Treatment Strategy & Disposition
Initiate disease‑directed therapy alongside supportive care, titrating to objective response. Pharmacologic options commonly include Analgesia/Antipyretics. Use validated frameworks (e.g., Uterotonics (Examples)) to guide escalation and site of care. Address precipitating factors, de‑escalate empiric therapies with data, and arrange follow‑up for monitoring and risk‑factor modification; admit patients with instability, high risk of deterioration, or needs for close monitoring.
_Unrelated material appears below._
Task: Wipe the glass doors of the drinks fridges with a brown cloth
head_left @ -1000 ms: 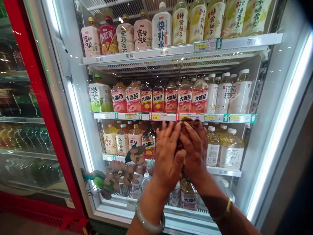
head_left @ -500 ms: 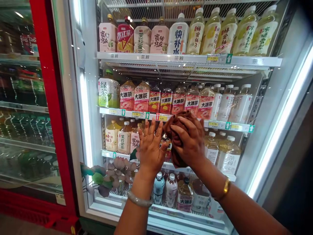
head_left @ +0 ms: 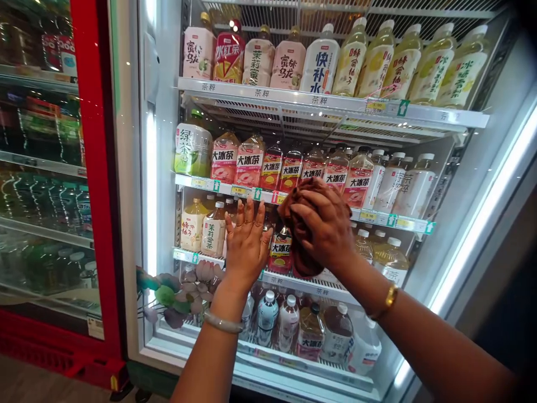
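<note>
A crumpled brown cloth (head_left: 308, 260) is bunched under the fingers of my right hand (head_left: 329, 226), in front of the drinks fridge's middle shelves. To its left, my left hand (head_left: 247, 243) is spread flat with fingers pointing up, holding nothing. Both hands appear to be at the fridge's glass door; the pane itself is hard to make out. Between the hands shows an iced tea bottle (head_left: 280, 249) on the shelf behind. A pale bangle (head_left: 223, 323) circles my left wrist and a gold bracelet (head_left: 386, 301) my right.
Rows of bottled drinks (head_left: 289, 64) fill the lit shelves, with price labels along the shelf edges (head_left: 411, 219). A leaf-and-flower decoration (head_left: 180, 294) sits low at the left. Beside this fridge stands a red-framed cooler (head_left: 98, 168) with more bottles.
My left hand has shifted left, away from the cloth, uncovering more of the bottle between. The right hand still grips the cloth at nearly the same spot. The view has tilted slightly.
</note>
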A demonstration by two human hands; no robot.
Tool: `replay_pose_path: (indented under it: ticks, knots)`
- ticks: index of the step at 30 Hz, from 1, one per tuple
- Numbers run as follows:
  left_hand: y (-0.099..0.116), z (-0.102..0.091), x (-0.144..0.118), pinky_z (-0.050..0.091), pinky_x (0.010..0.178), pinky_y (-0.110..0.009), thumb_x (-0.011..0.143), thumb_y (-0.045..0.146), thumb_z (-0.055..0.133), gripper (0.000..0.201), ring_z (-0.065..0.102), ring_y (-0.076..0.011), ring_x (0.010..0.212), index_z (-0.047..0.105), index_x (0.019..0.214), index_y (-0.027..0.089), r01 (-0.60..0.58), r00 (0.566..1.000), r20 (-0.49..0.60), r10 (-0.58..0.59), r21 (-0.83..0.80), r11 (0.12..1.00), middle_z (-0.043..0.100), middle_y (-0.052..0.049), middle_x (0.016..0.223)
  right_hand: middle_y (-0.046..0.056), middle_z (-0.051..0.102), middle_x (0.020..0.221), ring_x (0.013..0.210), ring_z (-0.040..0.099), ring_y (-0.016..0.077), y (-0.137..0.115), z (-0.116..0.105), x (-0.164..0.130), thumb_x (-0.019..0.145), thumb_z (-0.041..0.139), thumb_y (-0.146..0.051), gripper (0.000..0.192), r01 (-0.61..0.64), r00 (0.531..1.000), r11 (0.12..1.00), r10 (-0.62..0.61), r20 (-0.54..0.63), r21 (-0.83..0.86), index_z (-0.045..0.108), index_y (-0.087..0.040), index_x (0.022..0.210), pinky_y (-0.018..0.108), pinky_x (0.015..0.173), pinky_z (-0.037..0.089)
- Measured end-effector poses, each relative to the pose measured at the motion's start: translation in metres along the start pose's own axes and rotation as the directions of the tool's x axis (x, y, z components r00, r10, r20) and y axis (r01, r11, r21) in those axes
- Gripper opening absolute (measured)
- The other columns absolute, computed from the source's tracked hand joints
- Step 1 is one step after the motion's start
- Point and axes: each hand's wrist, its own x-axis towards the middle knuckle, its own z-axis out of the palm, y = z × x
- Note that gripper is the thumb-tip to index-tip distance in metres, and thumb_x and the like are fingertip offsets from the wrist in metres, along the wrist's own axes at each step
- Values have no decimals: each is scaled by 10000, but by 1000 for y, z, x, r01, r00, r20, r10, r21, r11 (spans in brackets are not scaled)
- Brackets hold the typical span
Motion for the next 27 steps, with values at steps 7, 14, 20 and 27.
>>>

Epidemiology / Risk Factors
- Risk factors vary by condition and patient profile
Investigations
| Test | Role / Rationale | Typical Findings | Notes |
|---|---|---|---|
| CBC | Baseline hematology | Abnormal counts | |
| BMP | Electrolytes/renal | Derangements |
Uterotonics (Examples)
| Agent | Dose | Contraindications |
|---|---|---|
| Oxytocin | 10 IU IM or infusion per protocol | — |
| Methylergonovine | 0.2 mg IM | Hypertension, preeclampsia |
| Carboprost | 250 mcg IM q15–90 min (max 2 mg) | Asthma |
| Misoprostol | 600–800 mcg PO/SL/PR | Use per local protocol |
Pharmacology
| Medication | Mechanism | Onset | Role in Therapy | Limitations |
|---|---|---|---|---|
| Oxytocin | Uterotonic (oxytocin receptor) | Minutes | First-line uterine atony | Water intoxication (rare); pregnancy/lactation considerations |
| Tranexamic acid | Antifibrinolytic | Hours | Adjunct within 3 h | Thrombosis risk; pregnancy/lactation considerations |
| Methylergonovine | Ergot alkaloid | Minutes | Second-line uterotonic (avoid HTN) | Hypertension, vasospasm; pregnancy/lactation considerations |
| Carboprost | PGF2α analog | Minutes | Third-line uterotonic (avoid asthma) | Bronchospasm; pregnancy/lactation considerations |
Prognosis / Complications
- Prognosis depends on severity, comorbidities, and timeliness of care
Patient Education / Counseling
- Explain red flags and when to seek emergent care.
- Reinforce medication adherence and follow-up plan.
Notes
Warm the patient and products; maintain ionized calcium with transfusion. Early obstetrics and anesthesia involvement is critical.